* **Task goal**
Return exactly the span of lines in the following data that opens with the line containing "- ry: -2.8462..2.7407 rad" and closes with the line containing "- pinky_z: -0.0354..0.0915". Include nothing else.
Segment Start: Exercise data
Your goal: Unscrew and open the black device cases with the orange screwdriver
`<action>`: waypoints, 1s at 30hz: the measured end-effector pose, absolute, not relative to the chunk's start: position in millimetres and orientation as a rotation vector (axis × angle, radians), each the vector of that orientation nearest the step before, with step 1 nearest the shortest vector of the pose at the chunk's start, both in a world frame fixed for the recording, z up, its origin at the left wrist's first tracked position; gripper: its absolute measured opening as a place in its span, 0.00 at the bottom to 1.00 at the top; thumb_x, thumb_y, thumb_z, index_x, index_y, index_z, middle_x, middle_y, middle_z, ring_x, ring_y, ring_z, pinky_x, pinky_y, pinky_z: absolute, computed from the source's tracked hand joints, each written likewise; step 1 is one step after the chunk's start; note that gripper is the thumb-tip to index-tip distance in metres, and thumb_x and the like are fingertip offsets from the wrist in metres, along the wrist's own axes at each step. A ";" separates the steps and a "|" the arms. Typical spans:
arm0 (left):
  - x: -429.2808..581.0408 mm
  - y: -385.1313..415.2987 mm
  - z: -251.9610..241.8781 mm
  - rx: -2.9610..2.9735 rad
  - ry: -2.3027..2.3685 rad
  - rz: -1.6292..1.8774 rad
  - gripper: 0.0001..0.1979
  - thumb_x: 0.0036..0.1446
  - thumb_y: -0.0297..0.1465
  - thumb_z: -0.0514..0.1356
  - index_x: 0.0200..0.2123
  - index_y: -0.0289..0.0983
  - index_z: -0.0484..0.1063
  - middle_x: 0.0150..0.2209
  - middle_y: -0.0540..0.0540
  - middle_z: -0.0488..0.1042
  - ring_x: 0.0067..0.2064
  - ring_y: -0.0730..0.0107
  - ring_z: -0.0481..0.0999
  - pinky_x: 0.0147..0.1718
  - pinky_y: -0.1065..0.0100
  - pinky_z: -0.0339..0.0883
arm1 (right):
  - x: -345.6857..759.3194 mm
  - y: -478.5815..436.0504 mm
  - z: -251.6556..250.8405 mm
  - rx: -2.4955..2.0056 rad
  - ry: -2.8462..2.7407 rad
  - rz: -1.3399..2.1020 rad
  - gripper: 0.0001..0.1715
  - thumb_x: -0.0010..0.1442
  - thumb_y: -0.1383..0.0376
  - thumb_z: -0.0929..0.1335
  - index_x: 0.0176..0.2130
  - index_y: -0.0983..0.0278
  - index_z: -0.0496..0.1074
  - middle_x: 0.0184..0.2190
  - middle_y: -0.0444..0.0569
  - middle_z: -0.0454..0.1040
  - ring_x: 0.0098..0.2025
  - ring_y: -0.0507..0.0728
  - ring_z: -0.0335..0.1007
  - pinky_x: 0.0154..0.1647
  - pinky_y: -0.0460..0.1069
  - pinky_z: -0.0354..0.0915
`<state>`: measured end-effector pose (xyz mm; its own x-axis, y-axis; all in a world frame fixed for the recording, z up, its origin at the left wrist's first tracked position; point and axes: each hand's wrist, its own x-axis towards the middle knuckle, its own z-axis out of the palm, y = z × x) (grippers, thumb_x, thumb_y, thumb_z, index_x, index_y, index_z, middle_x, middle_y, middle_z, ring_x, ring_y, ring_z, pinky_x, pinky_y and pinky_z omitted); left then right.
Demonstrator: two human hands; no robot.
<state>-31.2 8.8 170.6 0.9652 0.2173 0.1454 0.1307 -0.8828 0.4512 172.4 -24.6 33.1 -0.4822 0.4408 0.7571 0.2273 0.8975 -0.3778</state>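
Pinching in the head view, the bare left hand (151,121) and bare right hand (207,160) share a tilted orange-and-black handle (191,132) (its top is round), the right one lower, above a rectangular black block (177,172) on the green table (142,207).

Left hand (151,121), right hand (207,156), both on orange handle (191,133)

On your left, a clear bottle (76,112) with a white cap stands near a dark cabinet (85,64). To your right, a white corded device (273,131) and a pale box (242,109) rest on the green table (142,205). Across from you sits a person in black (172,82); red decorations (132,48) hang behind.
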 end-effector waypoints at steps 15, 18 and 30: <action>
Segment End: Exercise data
* **Exercise response**
  - ry: -2.8462..2.7407 rad
  - rz: -1.3399..2.1020 rad
  - gripper: 0.0001..0.1715
  - thumb_x: -0.0010..0.1442
  - thumb_y: -0.1383..0.0376
  - thumb_z: -0.0929..0.1335
  - index_x: 0.0176..0.2130
  - index_y: -0.0983..0.0278
  - index_z: -0.0496..0.1074
  - middle_x: 0.0184..0.2190
  - middle_y: -0.0444..0.0569
  - middle_z: -0.0454..0.1040
  - ring_x: 0.0098..0.2025
  - ring_y: -0.0507..0.0728
  - ring_z: -0.0335..0.1007
  - pinky_x: 0.0154..0.1647
  - pinky_y: -0.0460..0.1069
  - pinky_z: -0.0354..0.0915

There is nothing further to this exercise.